Выиграли в газовой войне России и Европы практически все крупнейшие поставщики газа и в первую очередь - американцы (и, конечно, норвежцы, про которых как-то постоянно забывается). Но норвежцы просто ухватили бога за бороду, получив сверхдоходы буквально из ничего, примерно как российская братва ничего не делая получила такие же сверхдоходы в нулевые годы. А вот американцы пришли к результату через долгий, сложный и неоднозначный проект разработки сланцевых месторождений газа и нефти. И если пятнадцать лет назад он выглядел предельно рискованным и неочевидным, то сейчас можно точно сказать, что риск себя оправдал.

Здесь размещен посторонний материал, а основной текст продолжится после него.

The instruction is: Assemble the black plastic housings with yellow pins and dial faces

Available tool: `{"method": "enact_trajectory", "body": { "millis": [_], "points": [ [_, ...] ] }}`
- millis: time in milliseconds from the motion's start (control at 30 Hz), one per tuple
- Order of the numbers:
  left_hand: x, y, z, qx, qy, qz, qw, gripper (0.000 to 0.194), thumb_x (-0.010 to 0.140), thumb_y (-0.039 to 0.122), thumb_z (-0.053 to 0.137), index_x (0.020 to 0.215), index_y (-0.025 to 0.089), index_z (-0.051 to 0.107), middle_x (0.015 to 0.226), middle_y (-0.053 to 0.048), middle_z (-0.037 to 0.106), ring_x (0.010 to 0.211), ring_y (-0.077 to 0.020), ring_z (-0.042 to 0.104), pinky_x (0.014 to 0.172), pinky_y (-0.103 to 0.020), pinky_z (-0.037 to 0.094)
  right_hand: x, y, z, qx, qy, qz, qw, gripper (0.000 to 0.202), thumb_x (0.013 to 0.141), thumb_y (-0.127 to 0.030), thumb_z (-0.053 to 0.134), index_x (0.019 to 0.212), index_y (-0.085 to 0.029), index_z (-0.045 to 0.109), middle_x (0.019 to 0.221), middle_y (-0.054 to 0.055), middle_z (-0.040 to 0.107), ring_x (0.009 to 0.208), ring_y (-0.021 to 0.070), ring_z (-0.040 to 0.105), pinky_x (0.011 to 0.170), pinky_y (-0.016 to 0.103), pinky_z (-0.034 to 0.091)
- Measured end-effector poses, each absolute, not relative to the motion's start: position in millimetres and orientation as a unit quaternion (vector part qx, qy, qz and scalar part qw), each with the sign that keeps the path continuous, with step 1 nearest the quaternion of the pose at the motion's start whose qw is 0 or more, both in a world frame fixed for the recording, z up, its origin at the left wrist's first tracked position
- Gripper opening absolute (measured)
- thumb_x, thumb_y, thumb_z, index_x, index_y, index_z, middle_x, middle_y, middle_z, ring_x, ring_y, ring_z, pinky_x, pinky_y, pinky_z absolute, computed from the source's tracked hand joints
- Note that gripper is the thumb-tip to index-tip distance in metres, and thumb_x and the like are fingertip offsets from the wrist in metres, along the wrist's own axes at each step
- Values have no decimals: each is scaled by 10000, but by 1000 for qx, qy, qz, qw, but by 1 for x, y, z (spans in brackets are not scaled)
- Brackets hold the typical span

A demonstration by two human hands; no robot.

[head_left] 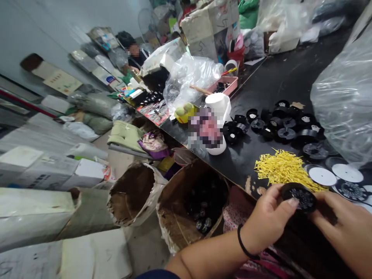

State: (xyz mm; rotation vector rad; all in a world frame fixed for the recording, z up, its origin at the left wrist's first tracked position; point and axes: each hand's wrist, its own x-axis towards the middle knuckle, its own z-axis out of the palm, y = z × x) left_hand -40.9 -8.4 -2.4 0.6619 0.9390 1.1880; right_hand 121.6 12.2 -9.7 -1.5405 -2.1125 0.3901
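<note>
My left hand grips a black round dial with white markings on its face, the thumb pressed on top. At the dial's right edge, my right hand has its fingers closed on the same piece; part of that grip is hidden. Just beyond lies a heap of small yellow plastic pins. White discs and another marked black disc lie to the right of the heap. Farther back, several black round housings are piled on the dark table.
Below the table edge stand an open carton with black parts inside and a second open carton. A large clear plastic bag bulges at right. Beyond are a pink tray, a white paper roll and a person.
</note>
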Motion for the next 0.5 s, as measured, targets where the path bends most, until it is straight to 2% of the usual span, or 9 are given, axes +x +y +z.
{"method": "enact_trajectory", "body": {
  "millis": [133,233,367,500],
  "points": [
    [-42,-7,-10,268,394,544,691,343,827,370,681,1116,185,668,1090,-67,702,1081,-224,619,1043,-386,415,121,8,-8,-542,-790,118,261,358,906,-548,416,864,-239,592,806,58,661,694,240,630,637,384,416],
    [-41,-8,-9,221,382,550,709,275,813,325,699,1052,191,690,1079,-56,715,1082,-225,632,1032,-384,435,120,4,0,-529,-806,74,254,321,969,-461,399,913,-216,600,850,53,662,774,230,618,709,371,386],
    [-42,-6,1,176,357,545,738,228,850,284,655,1038,160,688,1077,-84,730,1087,-233,650,1020,-387,456,118,2,12,-516,-817,72,248,199,967,-342,488,939,-195,619,892,52,675,842,215,606,770,357,366],
    [-43,-6,9,179,365,538,739,226,854,275,652,1039,148,688,1070,-89,741,1100,-232,651,1034,-375,449,118,1,20,-513,-815,96,251,178,960,-321,504,962,-177,610,923,63,675,886,217,599,797,363,362]
  ]
}}
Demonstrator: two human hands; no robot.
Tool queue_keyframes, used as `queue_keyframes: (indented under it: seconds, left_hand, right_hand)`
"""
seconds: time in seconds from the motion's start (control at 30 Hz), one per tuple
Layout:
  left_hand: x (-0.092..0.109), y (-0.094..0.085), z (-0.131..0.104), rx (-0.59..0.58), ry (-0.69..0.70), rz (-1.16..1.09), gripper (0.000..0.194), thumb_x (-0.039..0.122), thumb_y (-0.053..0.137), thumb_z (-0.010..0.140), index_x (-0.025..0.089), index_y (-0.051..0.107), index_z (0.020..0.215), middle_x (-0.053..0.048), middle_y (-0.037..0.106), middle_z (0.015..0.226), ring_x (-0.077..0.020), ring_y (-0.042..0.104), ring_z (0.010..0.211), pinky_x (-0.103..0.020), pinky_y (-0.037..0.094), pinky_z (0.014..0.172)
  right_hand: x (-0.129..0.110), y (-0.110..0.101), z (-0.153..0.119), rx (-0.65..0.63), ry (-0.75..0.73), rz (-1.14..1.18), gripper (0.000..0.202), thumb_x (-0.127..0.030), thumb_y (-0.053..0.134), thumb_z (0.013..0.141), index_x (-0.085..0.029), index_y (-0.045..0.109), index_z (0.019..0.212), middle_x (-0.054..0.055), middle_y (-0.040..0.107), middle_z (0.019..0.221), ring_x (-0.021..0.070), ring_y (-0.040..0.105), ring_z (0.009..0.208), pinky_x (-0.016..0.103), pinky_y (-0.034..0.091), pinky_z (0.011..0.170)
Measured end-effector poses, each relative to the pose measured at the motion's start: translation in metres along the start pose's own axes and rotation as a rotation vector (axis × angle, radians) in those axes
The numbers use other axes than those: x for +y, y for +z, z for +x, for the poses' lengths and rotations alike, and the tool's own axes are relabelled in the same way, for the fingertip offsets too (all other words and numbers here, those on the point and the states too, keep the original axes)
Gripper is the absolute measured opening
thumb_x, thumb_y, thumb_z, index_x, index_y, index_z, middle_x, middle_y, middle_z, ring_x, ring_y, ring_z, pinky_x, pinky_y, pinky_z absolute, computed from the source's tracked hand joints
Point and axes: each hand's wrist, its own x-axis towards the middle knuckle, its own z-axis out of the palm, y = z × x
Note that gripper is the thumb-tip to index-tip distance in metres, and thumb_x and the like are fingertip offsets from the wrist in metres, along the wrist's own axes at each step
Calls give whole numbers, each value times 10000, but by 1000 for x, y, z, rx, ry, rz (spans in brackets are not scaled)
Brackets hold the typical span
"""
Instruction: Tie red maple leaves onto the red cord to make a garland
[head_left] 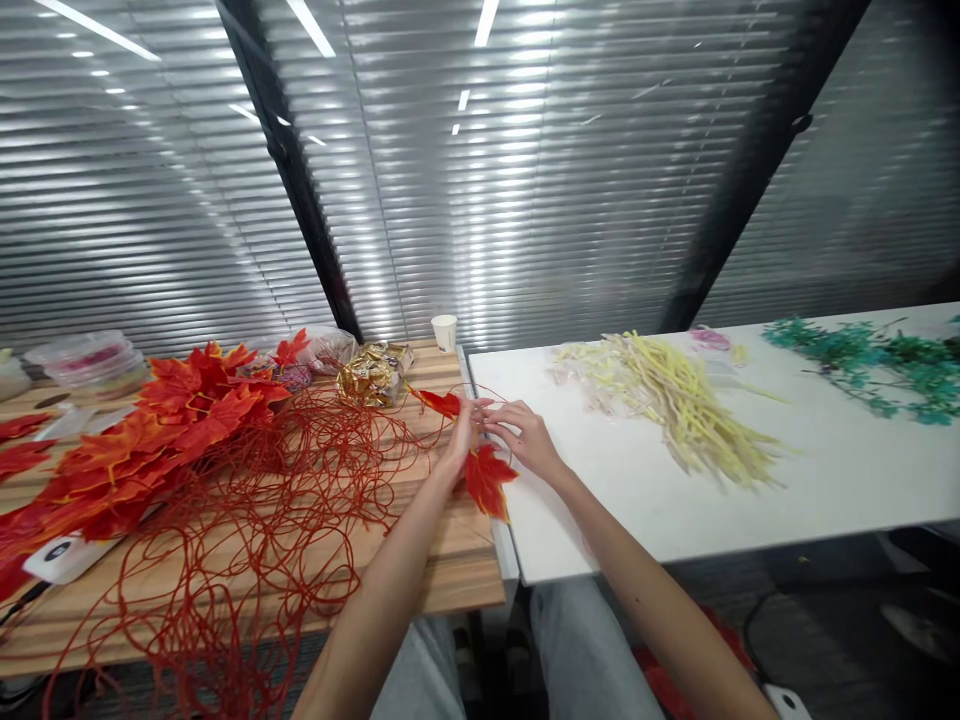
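Near the seam of two tables, my left hand is closed around the stem area of a red artificial maple leaf that hangs below the fingers. Another red leaf sticks out on the left side of that hand. My right hand touches the left one, its fingertips pinched at a thin red cord. The exact grip is too small to make out. A large tangle of red cord spreads to the left and droops over the table's front edge.
Red and orange artificial leaves are heaped at left, by a white power strip and plastic containers. Gold foil packaging and a paper cup stand behind. Yellow strands and teal foliage lie on the white table.
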Motion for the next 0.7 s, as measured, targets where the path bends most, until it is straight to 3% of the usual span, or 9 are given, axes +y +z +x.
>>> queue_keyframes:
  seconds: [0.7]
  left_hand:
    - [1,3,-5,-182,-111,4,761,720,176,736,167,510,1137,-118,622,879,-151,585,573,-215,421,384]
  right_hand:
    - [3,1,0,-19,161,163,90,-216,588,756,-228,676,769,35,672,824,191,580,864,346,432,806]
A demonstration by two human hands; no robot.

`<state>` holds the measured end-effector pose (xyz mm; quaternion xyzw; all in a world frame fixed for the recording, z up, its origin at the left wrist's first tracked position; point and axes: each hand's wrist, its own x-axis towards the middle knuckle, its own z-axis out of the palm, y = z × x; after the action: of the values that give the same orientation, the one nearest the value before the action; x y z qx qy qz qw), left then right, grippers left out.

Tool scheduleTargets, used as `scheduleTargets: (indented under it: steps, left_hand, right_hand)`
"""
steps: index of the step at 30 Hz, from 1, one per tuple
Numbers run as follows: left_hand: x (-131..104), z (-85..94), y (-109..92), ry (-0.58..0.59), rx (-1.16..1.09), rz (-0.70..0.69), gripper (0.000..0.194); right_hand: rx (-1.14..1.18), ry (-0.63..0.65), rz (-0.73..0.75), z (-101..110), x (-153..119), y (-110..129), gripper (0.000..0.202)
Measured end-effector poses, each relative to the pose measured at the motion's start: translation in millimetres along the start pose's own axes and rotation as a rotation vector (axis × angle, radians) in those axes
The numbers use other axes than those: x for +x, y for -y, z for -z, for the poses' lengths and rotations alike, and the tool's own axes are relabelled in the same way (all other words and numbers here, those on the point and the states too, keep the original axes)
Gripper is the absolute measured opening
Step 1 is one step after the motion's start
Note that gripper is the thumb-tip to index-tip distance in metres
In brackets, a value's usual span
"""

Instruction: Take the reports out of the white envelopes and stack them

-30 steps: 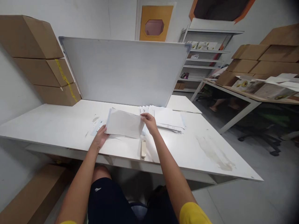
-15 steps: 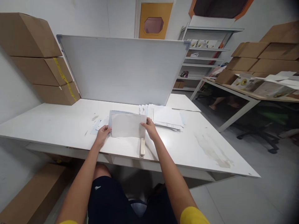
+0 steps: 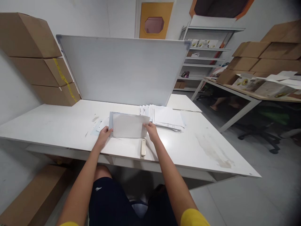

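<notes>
Bright, even indoor light, faint glare on the table, dark vignetting and wide-angle bending at the corners.

A white table carries everything here, its top scuffed, with a brownish smear toward the near right corner. Near the middle of the near edge lies a cream stapler, pointing away. Just beyond it a folded sheet of paper rests on the top over a few other sheets that spread to the left. To the right and slightly farther sits a fanned stack of white papers. A whiteboard stands on the far side, leaning back. At the far left corner three cardboard boxes are stacked on the tabletop.
</notes>
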<state>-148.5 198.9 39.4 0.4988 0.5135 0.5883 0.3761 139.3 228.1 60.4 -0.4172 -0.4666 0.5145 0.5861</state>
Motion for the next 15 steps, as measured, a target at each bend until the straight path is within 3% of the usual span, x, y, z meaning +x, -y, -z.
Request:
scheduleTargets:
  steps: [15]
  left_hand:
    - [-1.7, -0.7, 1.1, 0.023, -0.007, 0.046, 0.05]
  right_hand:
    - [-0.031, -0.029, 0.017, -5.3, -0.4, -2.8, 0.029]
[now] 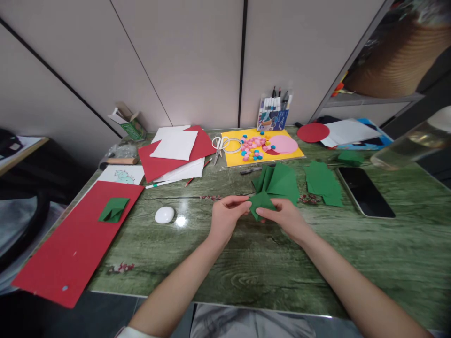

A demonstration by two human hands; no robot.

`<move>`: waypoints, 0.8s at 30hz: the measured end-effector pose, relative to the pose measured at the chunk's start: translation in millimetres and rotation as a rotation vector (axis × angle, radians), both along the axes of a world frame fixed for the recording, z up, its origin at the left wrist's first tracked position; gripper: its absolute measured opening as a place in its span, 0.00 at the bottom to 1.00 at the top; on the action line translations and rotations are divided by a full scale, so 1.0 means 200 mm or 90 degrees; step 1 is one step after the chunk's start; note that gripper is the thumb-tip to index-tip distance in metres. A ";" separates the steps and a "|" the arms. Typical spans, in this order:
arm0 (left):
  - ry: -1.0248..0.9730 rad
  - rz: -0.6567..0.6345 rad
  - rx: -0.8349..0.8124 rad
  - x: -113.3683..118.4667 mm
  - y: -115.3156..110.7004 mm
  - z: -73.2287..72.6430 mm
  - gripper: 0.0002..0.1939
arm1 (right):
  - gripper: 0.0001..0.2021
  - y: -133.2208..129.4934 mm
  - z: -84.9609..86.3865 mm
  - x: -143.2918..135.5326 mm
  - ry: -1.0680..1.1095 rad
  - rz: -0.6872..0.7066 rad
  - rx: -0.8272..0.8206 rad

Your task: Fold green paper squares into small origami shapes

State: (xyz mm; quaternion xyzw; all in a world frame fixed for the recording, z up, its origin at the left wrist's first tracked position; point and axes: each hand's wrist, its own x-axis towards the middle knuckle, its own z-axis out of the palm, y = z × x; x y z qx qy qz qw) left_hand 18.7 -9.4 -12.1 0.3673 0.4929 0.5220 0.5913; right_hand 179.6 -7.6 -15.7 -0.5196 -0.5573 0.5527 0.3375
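Note:
A small folded piece of green paper (261, 203) is held between both hands just above the table. My left hand (227, 213) pinches its left corner between thumb and fingers. My right hand (283, 216) grips its right side, with the thumb pressed flat on top and fingers partly hidden beneath. Right behind it lie several folded green paper pieces (282, 180) in a fanned pile. Farther right is a stack of green paper sheets (322, 182). Another folded green piece (114, 209) rests on a long red sheet (70, 249) at the left.
White scissors (217, 149) and a roll of tape (233, 145) lie near a yellow sheet (230, 158) bearing colourful pompoms (253, 145). A black phone (365, 191) and a clear bottle (405, 145) stand at the right. A white oval object (164, 215) sits left of my hands.

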 end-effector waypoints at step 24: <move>-0.087 0.013 -0.088 -0.01 0.01 0.02 0.12 | 0.13 -0.01 0.03 -0.01 0.066 0.063 -0.073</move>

Собственно, если бы они не рискнули, то и не получили бы результат. Стабильность - это всегда трупное разложение. Риск - это всегда шанс.
BY Анатолий Несмиян
Warning: Undefined variable $i in /var/www/group-telegram/post.php on line 260
For tech stocks, “the main thing is yields,” Essaye said. Telegram was co-founded by Pavel and Nikolai Durov, the brothers who had previously created VKontakte. VK is Russia’s equivalent of Facebook, a social network used for public and private messaging, audio and video sharing as well as online gaming. In January, SimpleWeb reported that VK was Russia’s fourth most-visited website, after Yandex, YouTube and Google’s Russian-language homepage. In 2016, Forbes’ Michael Solomon described Pavel Durov (pictured, below) as the “Mark Zuckerberg of Russia.” Since its launch in 2013, Telegram has grown from a simple messaging app to a broadcast network. Its user base isn’t as vast as WhatsApp’s, and its broadcast platform is a fraction the size of Twitter, but it’s nonetheless showing its use. While Telegram has been embroiled in controversy for much of its life, it has become a vital source of communication during the invasion of Ukraine. But, if all of this is new to you, let us explain, dear friends, what on Earth a Telegram is meant to be, and why you should, or should not, need to care. He adds: "Telegram has become my primary news source." Messages are not fully encrypted by default. That means the company could, in theory, access the content of the messages, or be forced to hand over the data at the request of a government.